Green variety of microcline

Amazonite, also known as amazonstone, is a green tectosilicate mineral, a variety of the potassium feldspar called microcline. Its chemical formula is KAlSi_{3}O_{8}, which is polymorphic to orthoclase.

The name is derived from the Amazon River, from which green stones were once believed to have been obtained, although it remains uncertain whether those stones were actually amazonite. Although amazonite has been used for jewellery for more than three thousand years, as evidenced by archaeological finds in Middle and New Kingdom Egypt and Mesopotamia, it is not mentioned by any ancient or medieval sources. It was first described as a distinct mineral in the 18th century.

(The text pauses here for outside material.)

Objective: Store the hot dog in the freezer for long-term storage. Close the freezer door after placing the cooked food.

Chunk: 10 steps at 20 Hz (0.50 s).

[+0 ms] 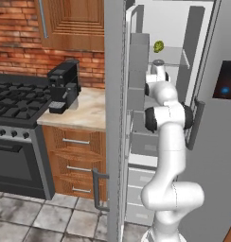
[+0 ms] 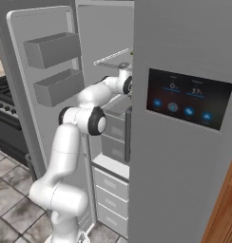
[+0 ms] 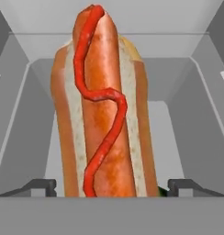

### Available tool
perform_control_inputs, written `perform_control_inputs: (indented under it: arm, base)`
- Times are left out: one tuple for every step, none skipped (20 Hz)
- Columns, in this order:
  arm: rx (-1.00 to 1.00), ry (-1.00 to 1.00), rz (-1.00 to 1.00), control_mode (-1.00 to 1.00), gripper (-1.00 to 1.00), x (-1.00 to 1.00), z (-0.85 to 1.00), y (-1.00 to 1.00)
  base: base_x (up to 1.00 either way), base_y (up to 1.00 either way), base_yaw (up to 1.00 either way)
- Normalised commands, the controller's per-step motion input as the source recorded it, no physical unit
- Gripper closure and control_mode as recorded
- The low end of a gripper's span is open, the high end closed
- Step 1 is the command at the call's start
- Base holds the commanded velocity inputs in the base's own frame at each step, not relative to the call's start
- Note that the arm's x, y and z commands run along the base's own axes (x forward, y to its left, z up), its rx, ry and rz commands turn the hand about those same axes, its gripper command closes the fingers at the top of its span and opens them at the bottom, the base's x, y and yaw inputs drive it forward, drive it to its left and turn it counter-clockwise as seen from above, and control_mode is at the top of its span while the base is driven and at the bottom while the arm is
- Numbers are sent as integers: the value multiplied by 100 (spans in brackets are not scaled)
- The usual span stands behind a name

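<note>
Hand view has the hot dog point(image 3: 102, 110) dead centre, standing between the gripper point(image 3: 111, 187) fingers, which sit wide apart and clear of the bun on either side. Beyond the fingers it's the grey walls of the freezer point(image 3: 187, 114), door open.

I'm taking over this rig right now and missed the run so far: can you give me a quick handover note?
Gripper: open, fingertips apart on either side of the hot dog, not clamping it.
Hot dog: inside the freezer, close in front of the hand in the hand view; whether it rests fully on a shelf I cannot tell.
Freezer door: wide open; the arm reaches into the compartment.
Done: hot dog brought in, jaws opened.
Left: withdraw the arm, close the freezer door.
</note>
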Motion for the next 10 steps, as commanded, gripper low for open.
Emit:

Green and greenish-blue varieties of potassium feldspars that are predominantly triclinic are designated as amazonite. It has been described as a "beautiful crystallized variety of a bright verdigris-green" and as possessing a "lively green colour". It is occasionally cut and used as a gemstone.

== Occurrence ==

Amazonite is a mineral of limited occurrence. In Bronze Age Egypt, it was mined in the southern Eastern Desert at Gebel Migif. In early modern times, it was obtained almost exclusively from the area of Miass in the Ilmensky Mountains, 50 mi southwest of Chelyabinsk, Russia, where it occurs in granitic rocks.

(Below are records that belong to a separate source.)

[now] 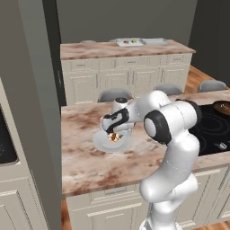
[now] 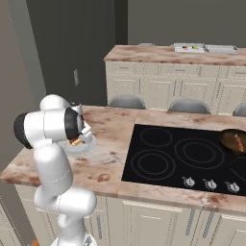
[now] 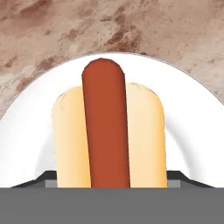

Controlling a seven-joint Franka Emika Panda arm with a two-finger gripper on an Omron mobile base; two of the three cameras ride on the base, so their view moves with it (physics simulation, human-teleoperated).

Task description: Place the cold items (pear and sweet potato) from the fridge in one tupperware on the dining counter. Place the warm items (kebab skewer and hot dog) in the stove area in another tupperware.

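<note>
1. Tool (image 1: 115, 134) hangs low over a white plate (image 1: 102, 144), pointing down at the hot dog (image 3: 107, 131). In the hand view its two dark tips (image 3: 175, 177) stand either side of the bun, apart, w/ the hot dog between them; can't tell if they touch the bun.
2. Hot dog lies on the plate: red-brown sausage in a pale tan bun. In the hand view it runs lengthwise up from the bottom edge, w/ the sausage's rounded end past the bun.
3. Plate sits on the marbled brown worktop (image 1: 85, 166), near its left part in the left base view, just left of the black stove top (image 2: 182, 158).
4. White arm (image 1: 173, 134) rises from in front of the worktop & bends over toward the plate.
5. Stove top has ring burners & knobs (image 2: 209, 183) along its near edge. A brown pan (image 2: 235, 140) sits at its far right.
6. Grey stool backs (image 2: 127, 102) stand behind the worktop.
7. Further back, a second worktop (image 1: 90, 49) carries two flat tupperware trays (image 2: 190, 47) side by side; the left one holds small coloured items, too small to id.
</note>
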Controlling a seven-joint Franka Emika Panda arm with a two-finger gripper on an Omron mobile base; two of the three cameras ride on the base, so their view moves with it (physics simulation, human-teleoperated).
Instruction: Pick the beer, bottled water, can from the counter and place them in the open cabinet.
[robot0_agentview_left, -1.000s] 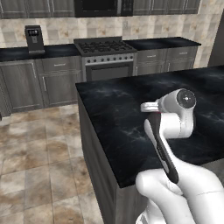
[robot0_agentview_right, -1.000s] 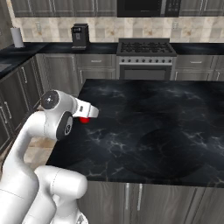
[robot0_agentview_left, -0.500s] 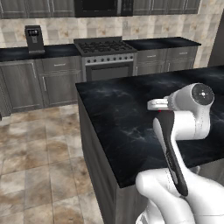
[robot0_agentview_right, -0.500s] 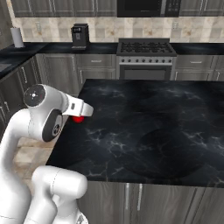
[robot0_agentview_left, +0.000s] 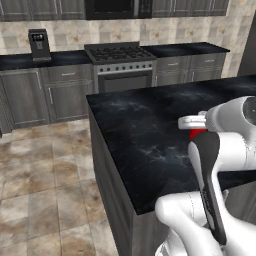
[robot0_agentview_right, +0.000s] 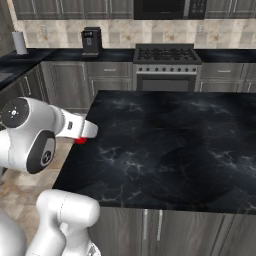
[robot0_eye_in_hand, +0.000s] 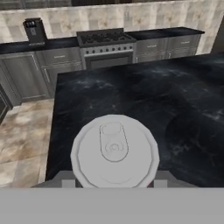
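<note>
- Gripper (robot0_eye_in_hand: 113, 186): jaws partly closed around the can (robot0_eye_in_hand: 114, 151). In the hand view the can's silvery top with pull tab sits directly ahead of the hand, between the two finger tips (robot0_eye_in_hand: 66, 183), which flank it on either side at the bottom.
- The can is held clear above the counter (robot0_eye_in_hand: 183, 100); the black marble surface lies beyond and below it.
- Left base view: a small patch of the can's red body (robot0_agentview_left: 197, 133) shows just under the white hand, the rest hidden by the arm.
- Right base view: a red sliver of the can (robot0_agentview_right: 80, 141) shows beneath the hand, near the counter's (robot0_agentview_right: 165, 145) left edge.
- Ahead of the hand, past the counter's far edge: a stove (robot0_eye_in_hand: 106, 46) with dark burners, grey base cabinets (robot0_eye_in_hand: 65, 65) on both sides of it.
- Ahead and to the left of the hand: a dark coffee machine (robot0_eye_in_hand: 34, 30) on the rear worktop.
- Left of the hand, below counter level: beige tiled floor (robot0_eye_in_hand: 22, 135).
</note>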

Amazonite is now known to occur in various places around the world. Those places are, among others, as follows:

Australia:

- Eyre Peninsula, Koppio, Baila Hill Mine (Koppio Amazonite Mine)

China:
- Baishitouquan granite intrusion, Hami Prefecture, Xinjiang: found in granite
Libya:
- Jabal Eghei, Tibesti Mountains: found in granitic rocks
Mongolia:
- Avdar Massif, Töv Province: found in alkali granite

Ethiopia:
- Konso Zone

South Africa:

- Mogalakwena, Limpopo Province
- Khâi-Ma, Northern Cape
- Kakamas, Northern Cape
- Ceres Valley, Western Cape

Sweden:
- Skuleboda mine, Västra Götaland County: found in pegmatite

United States:
- Colorado:
  - Deer Trail, Arapahoe County^{:233}
  - Custer County^{:234}
  - Devils Head, Douglas County^{:234}
  - Pine Creek, Douglas County^{:234}
  - Crystal Park, El Paso County^{:234}
  - Pikes Peak, El Paso County: found in coarse granites or pegmatite
  - St. Peter's Dome, El Paso County^{:234}
  - Tarryall Mountains, Park County^{:235}
  - Crystal Peak, Teller County^{:235}
- Wyoming
- Virginia:
  - Morefield Mine, Amelia County: found in pegmatite
  - Rutherford Mine, Amelia County
- Pennsylvania:
  - Media, Delaware County^{:244}
  - Middletown, Delaware County^{:244}

== Color ==

For many years, the source of amazonite's color was a mystery. Some people assumed the color was due to copper because copper compounds often have blue and green colors. A 1985 study suggests that the blue-green color results from quantities of lead and water in the feldspar. Subsequent 1998 theoretical studies by A. Julg expand on the potential role of aliovalent lead in the color of microcline.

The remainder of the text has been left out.